Disco marcou uma nova fase do Pearl Jam, que passou a apostar ainda mais na experimentação e a se afastar das expectativas criadas pelo sucesso de Ten, Vs. e Vitalogy

27/08/2026 - 12h05min

Reprodução/Internet
Pearl Jam durante a era 'No Code', em 1996.

Quando o Pearl Jam chegou a 1996, a banda já havia passado por uma transformação enorme. O grupo explodiu com Ten (1991), consolidou o sucesso com Vs. (1993) e ampliou sua experimentação em Vitalogy (1994).

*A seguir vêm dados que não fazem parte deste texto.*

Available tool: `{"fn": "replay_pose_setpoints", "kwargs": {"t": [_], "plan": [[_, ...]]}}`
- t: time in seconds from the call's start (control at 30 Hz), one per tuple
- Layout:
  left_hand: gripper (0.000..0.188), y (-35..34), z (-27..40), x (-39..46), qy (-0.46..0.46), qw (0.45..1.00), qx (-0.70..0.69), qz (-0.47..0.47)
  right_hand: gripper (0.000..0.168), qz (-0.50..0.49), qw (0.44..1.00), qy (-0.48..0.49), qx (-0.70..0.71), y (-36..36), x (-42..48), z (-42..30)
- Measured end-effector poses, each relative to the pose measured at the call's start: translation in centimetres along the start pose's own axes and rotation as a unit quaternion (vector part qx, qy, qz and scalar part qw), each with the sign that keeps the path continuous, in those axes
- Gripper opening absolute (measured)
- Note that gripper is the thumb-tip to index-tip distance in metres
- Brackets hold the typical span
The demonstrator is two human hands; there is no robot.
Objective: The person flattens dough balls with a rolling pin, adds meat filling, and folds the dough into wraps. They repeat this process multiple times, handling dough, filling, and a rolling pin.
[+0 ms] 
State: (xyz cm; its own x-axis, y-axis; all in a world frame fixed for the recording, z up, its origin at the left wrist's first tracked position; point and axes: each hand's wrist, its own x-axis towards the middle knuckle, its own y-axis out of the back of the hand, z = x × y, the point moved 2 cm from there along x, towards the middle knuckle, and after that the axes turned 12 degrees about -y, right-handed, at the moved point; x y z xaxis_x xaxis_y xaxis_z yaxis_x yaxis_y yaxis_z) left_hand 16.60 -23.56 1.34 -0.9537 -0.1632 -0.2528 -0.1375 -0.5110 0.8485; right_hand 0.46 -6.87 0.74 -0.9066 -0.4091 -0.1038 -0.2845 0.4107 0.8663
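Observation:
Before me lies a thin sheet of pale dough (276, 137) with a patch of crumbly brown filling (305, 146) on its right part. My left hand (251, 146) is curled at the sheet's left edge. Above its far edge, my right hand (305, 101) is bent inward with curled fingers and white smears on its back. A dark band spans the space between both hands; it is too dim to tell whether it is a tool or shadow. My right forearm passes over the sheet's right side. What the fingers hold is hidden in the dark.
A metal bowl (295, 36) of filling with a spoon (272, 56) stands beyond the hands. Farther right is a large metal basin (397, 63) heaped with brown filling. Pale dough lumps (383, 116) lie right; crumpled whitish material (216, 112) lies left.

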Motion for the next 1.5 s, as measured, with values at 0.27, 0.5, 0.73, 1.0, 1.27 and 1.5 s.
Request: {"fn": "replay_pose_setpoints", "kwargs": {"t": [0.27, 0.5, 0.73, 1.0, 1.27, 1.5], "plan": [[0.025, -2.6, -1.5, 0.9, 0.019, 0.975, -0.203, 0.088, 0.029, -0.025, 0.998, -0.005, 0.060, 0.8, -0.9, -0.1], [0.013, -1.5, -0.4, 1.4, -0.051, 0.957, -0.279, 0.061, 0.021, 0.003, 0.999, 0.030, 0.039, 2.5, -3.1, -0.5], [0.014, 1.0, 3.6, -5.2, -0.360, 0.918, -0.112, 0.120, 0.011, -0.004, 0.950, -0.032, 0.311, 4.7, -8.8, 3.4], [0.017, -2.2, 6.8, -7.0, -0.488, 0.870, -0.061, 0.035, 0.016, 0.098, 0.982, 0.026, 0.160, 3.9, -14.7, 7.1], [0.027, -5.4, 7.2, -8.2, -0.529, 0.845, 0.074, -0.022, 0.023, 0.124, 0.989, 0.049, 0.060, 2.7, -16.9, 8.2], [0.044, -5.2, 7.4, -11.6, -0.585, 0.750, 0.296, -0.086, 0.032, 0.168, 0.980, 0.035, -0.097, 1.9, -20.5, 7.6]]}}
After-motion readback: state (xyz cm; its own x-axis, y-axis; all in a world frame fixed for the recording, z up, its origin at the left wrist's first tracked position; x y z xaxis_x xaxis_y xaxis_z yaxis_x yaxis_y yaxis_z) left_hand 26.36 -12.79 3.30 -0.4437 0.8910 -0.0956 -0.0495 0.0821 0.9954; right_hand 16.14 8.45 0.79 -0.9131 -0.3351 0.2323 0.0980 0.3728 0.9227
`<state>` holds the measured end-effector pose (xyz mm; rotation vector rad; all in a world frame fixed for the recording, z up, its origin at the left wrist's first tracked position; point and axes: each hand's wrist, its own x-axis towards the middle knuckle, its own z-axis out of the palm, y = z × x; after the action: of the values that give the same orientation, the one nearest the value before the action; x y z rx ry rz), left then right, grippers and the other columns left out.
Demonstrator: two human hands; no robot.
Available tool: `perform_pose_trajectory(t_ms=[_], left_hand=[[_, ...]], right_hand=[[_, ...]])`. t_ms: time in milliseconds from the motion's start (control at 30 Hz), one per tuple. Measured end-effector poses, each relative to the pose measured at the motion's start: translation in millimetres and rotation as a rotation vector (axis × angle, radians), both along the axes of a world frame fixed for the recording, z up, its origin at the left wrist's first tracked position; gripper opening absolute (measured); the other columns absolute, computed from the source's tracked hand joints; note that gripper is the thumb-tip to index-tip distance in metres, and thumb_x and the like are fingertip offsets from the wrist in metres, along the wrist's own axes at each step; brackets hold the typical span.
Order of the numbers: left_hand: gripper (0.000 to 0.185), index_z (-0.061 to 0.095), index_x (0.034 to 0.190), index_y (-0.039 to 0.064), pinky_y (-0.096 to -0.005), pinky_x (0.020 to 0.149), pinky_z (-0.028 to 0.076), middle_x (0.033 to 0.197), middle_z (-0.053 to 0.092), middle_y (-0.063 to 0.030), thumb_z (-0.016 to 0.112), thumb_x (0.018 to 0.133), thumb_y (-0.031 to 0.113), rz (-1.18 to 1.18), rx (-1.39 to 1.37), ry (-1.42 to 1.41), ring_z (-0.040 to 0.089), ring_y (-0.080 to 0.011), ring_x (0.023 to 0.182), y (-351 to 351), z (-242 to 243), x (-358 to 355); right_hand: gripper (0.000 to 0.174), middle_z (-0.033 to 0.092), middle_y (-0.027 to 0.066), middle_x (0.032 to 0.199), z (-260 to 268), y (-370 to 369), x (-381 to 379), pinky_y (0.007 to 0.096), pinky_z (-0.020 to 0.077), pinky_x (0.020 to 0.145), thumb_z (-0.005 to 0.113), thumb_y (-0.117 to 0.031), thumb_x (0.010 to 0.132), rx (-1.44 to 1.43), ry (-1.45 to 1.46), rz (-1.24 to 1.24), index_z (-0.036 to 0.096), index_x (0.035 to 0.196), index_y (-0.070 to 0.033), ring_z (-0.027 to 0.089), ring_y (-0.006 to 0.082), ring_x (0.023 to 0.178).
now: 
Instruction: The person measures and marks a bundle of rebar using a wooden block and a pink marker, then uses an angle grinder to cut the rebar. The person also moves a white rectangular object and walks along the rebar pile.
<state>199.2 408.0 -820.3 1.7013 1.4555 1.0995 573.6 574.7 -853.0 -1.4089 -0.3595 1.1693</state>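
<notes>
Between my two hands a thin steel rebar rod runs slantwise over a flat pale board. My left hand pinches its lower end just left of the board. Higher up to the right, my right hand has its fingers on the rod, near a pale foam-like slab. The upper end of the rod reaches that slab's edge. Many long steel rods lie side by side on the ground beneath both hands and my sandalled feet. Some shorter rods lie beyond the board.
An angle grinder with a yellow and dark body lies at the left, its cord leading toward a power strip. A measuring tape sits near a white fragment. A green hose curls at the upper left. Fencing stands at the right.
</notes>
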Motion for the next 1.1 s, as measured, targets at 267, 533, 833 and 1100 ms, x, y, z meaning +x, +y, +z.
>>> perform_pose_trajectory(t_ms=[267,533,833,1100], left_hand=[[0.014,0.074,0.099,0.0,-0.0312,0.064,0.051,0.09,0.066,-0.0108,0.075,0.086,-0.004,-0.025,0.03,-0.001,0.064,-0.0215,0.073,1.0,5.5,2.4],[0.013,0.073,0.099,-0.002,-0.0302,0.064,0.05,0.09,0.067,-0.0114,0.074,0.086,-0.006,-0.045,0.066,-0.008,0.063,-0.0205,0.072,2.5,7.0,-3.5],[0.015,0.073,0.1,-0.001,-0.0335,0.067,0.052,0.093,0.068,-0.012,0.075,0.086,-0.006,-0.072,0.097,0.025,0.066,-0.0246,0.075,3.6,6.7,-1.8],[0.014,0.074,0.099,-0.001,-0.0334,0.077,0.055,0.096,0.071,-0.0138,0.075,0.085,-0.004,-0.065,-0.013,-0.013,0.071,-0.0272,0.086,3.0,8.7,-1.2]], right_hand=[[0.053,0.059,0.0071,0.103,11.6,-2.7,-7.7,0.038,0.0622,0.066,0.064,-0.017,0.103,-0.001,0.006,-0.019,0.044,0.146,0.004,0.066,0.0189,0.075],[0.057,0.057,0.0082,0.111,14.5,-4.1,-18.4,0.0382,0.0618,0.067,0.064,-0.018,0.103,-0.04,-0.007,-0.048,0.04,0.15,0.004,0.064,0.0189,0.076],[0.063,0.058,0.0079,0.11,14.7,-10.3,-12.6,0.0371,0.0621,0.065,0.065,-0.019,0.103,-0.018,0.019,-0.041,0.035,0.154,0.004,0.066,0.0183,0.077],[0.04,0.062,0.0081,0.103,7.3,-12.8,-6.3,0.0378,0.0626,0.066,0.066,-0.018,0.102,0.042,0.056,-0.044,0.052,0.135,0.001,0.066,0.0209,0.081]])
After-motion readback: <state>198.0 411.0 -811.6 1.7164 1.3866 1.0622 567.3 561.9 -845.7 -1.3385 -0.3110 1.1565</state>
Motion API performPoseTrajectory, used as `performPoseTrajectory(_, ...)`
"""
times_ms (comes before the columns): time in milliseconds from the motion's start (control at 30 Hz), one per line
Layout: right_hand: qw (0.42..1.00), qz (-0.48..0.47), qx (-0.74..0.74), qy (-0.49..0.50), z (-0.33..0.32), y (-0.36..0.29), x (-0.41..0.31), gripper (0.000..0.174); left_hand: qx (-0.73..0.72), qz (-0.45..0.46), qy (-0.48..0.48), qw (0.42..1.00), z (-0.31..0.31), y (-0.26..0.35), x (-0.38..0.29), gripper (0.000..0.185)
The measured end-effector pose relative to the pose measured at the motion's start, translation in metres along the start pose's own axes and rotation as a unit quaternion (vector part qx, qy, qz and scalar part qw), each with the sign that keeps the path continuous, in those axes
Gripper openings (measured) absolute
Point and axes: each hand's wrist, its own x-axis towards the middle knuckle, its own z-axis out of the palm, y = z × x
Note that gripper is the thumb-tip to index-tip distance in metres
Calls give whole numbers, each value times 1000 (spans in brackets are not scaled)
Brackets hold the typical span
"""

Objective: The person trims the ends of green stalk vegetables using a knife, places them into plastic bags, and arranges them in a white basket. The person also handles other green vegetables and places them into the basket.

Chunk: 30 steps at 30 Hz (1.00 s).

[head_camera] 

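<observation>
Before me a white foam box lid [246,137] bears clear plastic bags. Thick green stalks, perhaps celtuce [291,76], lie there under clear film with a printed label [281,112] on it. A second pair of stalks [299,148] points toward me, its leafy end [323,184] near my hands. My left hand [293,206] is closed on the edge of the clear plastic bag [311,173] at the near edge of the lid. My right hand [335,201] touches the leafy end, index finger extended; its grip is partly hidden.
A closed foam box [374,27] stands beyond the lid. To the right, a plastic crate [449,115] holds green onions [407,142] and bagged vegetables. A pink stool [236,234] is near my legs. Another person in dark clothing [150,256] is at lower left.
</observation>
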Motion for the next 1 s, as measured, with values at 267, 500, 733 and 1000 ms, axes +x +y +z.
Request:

Ao mesmo tempo, Eddie Vedder e os demais integrantes passaram a rejeitar cada vez mais a lógica da indústria musical e a transformação do Pearl Jam em um fenômeno de massa. O grupo também queria fugir da expectativa de repetir a fórmula dos primeiros discos.

Foi nesse cenário que nasceu No Code, quarto álbum de estúdio da banda, lançado em 27 de agosto de 1996. O trabalho completa três décadas nesta quinta-feira (27) e representa um dos momentos mais experimentais da trajetória do Pearl Jam. Para marcar a data, relembre sete curiosidades sobre o disco.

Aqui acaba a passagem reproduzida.